Pesquisadores do laboratório de Roberta Gualdani na KU Leuven, em Bruxelas, descobriram que uma molécula chamada TRPV4 desempenha um papel inesperado na coceira desencadeada por estímulos mecânicos, como coçar.
“Inicialmente estudamos o TRPV4 no contexto da dor”, explica Gualdani. “Mas está claro que o que está surgindo não é um fenótipo de dor, mas uma interrupção da coceira, especificamente como o comportamento de coçar é regulado”.
TRPV4 e o sistema nervoso
O TRPV4 faz parte de uma família de canais iônicos que funcionam como pequenos portais moleculares nas células nervosas sensoriais. Esses canais permitem que os íons se movam através das membranas celulares em resposta a mudanças físicas ou químicas. Eles ajudam o sistema nervoso a detectar sensações como temperatura, pressão e pressão nos tecidos.
Durante anos, os cientistas suspeitaram que o TRPV4 desempenha um papel na detecção de estímulos mecânicos, mas a sua relação com o prurido, especialmente o prurido crónico, permanece obscura e calorosamente debatida.
Para estudá-lo com mais precisão, a equipe de Gualdani criou camundongos geneticamente modificados nos quais o TRPV4 foi removido apenas dos neurônios sensoriais. Estudos anteriores haviam excluído a molécula de todo o corpo, tornando difícil determinar exatamente onde ela funcionava.
Através de análises genéticas, imagens de cálcio e testes comportamentais, os pesquisadores descobriram que o TRPV4 está presente em neurônios sensíveis ao toque chamados mecanorreceptores Aβ de baixo limiar (Aβ-LTMR). Este canal também está presente em certos neurônios sensoriais associados às vias de coceira e dor, incluindo neurônios que expressam TRPV1.
Por que continuo agarrando às vezes?
A equipe então criou uma condição de coceira crônica em ratos que se assemelhava à dermatite atópica. Os resultados surpreenderam os pesquisadores. Os ratos sem TRPV4 nos seus neurônios sensoriais coçaram com menos frequência em geral, mas cada arranhão durou muito mais tempo do que o normal.
“À primeira vista, isto parece contraditório”, disse Guardani. “Mas na verdade revela algo muito importante sobre como a coceira é regulada”.
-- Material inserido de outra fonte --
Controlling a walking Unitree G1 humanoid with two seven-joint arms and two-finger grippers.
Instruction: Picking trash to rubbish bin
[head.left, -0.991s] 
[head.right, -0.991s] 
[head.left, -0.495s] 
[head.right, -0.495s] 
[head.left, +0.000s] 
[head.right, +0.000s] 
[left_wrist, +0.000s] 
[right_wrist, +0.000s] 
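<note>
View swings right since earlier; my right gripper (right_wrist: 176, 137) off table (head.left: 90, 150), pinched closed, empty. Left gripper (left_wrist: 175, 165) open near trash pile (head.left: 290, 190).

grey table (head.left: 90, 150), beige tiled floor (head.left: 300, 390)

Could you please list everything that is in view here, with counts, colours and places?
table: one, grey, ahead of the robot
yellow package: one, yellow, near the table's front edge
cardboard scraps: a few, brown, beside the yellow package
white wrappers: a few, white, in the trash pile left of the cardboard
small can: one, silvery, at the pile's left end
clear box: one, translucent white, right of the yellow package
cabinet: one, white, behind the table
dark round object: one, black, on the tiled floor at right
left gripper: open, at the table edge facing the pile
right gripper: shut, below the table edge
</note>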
Segundo o estudo, o TRPV4 faz mais do que apenas causar a sensação de cócegas. Em vez disso, parece ajudar a ativar sinais de feedback negativo em neurônios mecanossensoriais. Este sinal informa à medula espinhal e ao cérebro que coçar proporcionou alívio suficiente.
Sem este sistema de feedback, a sensação satisfatória de coçar ficará mais fraca, fazendo com que o arranhão dure por muito tempo. Os pesquisadores sugerem que o TRPV4 pode, portanto, fazer parte de um mecanismo de “parar de coçar” no sistema nervoso.
“Quando coçamos, paramos em algum momento porque há um sinal de feedback negativo que nos diz que estamos satisfeitos”, explica Guardani. “Sem o TRPV4, os ratos não sentem esse feedback, então continuam coçando por mais tempo do que o normal.”
Impacto no tratamento da coceira crônica
As descobertas também sugerem que o papel do TRPV4 na coceira é mais complexo do que se pensava anteriormente. Nas células da pele, esse canal pode ajudar a desencadear a sensação de coceira. No entanto, nos neurônios, parece ajudar a controlar e limitar o comportamento de coçar.
Esta distinção pode ser importante para o desenvolvimento futuro de medicamentos.
“Isso significa que bloquear amplamente o TRPV4 pode não ser a solução”, disse Gualdani. “Os tratamentos futuros podem precisar ser mais direcionados – talvez agindo apenas na pele, sem interferir nos mecanismos neurais que nos dizem quando parar de coçar”.
A coceira crônica afeta milhões de pessoas com doenças como eczema, psoríase e doenças renais, mas as opções de tratamento permanecem limitadas. Os investigadores acreditam que a compreensão de como o corpo controla a comichão, incluindo os sinais que nos dizem quando parar de coçar, pode eventualmente levar a tratamentos mais eficazes.